Active localization is the task of determining the most informative viewpoints to improve a robot’s pose estimation within a known map. Traditionally, a robot navigating an environment may rely on passive localization—simply pointing its camera forward while moving. However, this ignores the fact that not all viewpoints are equally informative. Consider a scenario where the robot faces a featureless white wall: looking straight ahead in this case offers little to no localization cues.
Active localization instead aims to reason about the environment and proactively select viewpoints that maximize perceptual information, improving robustness and accuracy, especially in ambiguous or textureless areas.

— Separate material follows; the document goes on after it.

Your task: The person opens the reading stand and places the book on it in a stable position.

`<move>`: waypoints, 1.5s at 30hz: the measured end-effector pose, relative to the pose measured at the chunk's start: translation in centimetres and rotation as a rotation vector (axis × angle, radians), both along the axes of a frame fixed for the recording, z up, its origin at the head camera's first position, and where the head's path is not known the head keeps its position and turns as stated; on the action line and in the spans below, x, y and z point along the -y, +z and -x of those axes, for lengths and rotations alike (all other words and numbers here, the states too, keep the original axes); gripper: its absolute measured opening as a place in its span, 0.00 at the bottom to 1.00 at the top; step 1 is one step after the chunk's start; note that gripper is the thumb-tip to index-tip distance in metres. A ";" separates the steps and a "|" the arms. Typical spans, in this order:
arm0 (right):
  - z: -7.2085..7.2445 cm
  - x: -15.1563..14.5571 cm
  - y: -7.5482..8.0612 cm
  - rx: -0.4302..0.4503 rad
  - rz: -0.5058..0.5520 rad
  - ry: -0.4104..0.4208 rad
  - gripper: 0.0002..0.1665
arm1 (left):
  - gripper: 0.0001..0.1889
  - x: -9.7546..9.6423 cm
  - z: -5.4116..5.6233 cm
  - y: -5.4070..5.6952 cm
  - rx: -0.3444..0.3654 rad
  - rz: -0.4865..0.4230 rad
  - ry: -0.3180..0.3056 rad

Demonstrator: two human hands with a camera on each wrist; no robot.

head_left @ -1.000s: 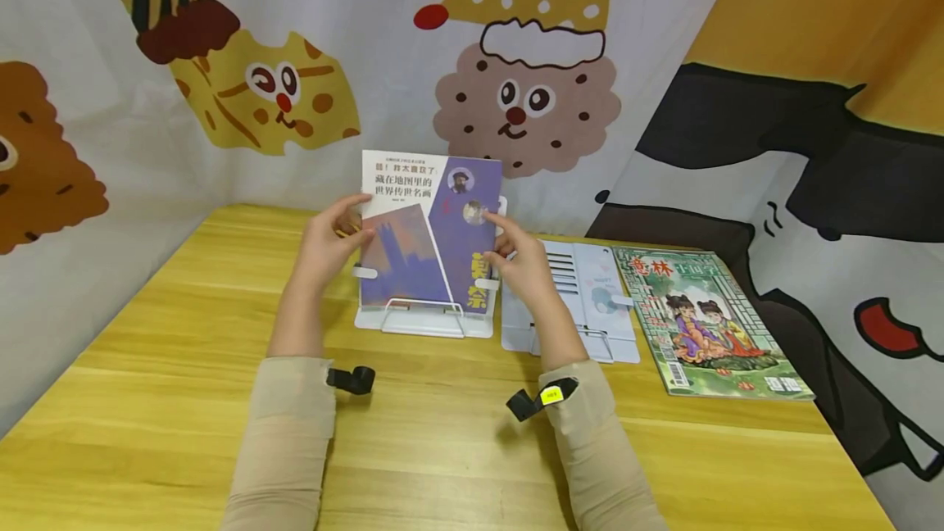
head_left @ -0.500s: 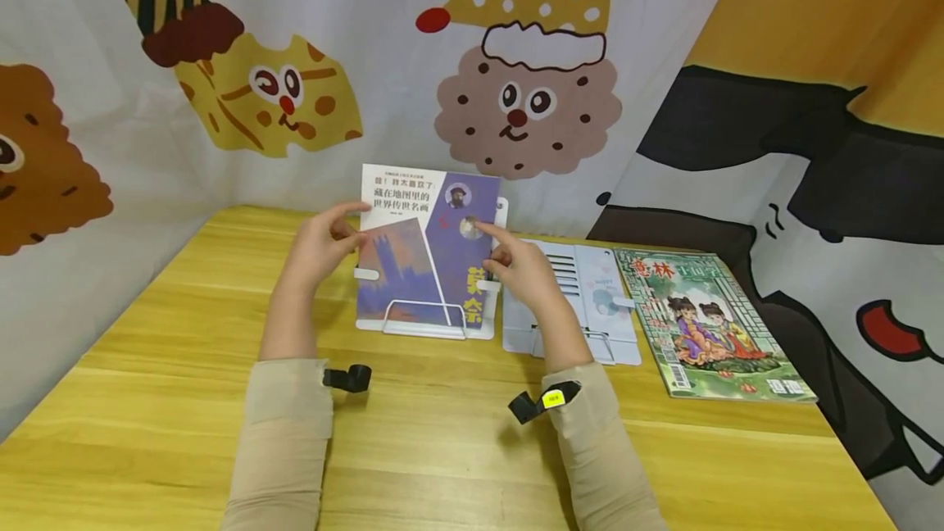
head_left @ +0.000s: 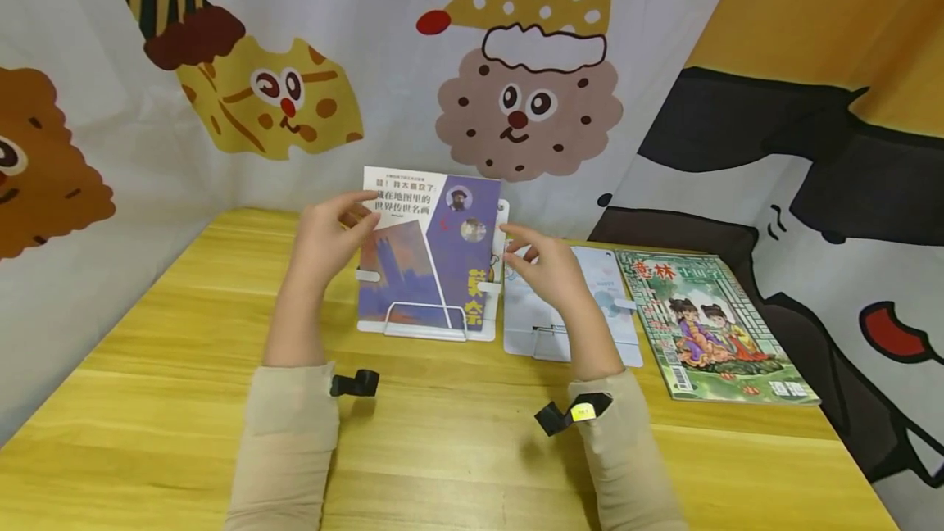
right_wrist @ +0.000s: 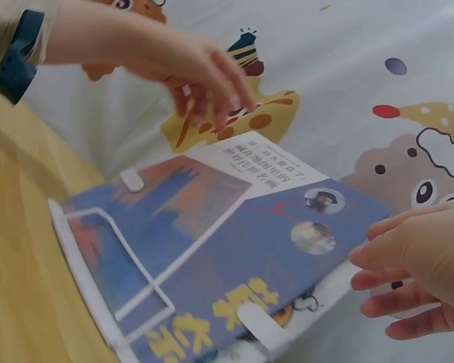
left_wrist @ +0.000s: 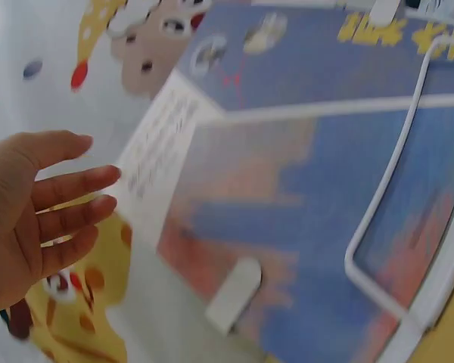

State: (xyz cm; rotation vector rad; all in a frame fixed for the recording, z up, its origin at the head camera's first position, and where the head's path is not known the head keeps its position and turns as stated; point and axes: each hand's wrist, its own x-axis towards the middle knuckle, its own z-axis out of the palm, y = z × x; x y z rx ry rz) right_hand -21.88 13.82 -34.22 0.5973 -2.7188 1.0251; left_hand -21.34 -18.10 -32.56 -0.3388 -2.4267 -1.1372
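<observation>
Leaning between left hand (head_left: 329,234) and right hand (head_left: 553,270), both empty, fingers loosely parted: one purple-and-white book (head_left: 435,256) on a white stand (head_left: 487,333). Beyond the right hand: one green magazine (head_left: 711,322).

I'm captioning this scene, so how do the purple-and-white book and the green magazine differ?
The book is propped up on a white stand, while the magazine lies flat on the table. The book's cover is mainly purple and white; the magazine's is mainly green. The book's artwork looks hazy and painterly, the magazine's like a cartoon. Both show covers with Chinese lettering.
</observation>
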 end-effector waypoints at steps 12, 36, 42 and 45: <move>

Heuristics in where to look can be achieved through optimality criteria and Fisher information matrices, visibility, distribution of landmarks, or deep learned techniques.
Before going through this repo, we assumed you have read important information about submission activep-ws.github.io/challenge
The workflow is simple, you can start from any of the inputs: SfM reconstruction, mesh, and semantics image. The only mandatory thing is the waypoints, 3D locations (x, y, z) from which you want to provide the "best" viewing angles:
input: any <SfM model, mesh, semantics, etc..> + 3D waypoints (mandatory)
↓
inference.py
↓
best viewing angles (we assume for each 3D location you produce an orientation in the form of a quaternion)
This repository provides some utilities to help you develop your own pipeline for predicting camera viewing directions at given waypoints in 3D scenes.
Once you clone the repo, make sure you clone its submodules. The localization accuracy calculation is based on hloc, hence it requires some features and matchers locally. Either you clone with flag --recursive
or you clone and update the submodules this way:
git submodule update --init --recursive
Create conda environment:
conda create -n actloc_benchmark python=3.11 && conda activate actloc_benchmark
and install
pip install -r requirements.txt && pip install -e .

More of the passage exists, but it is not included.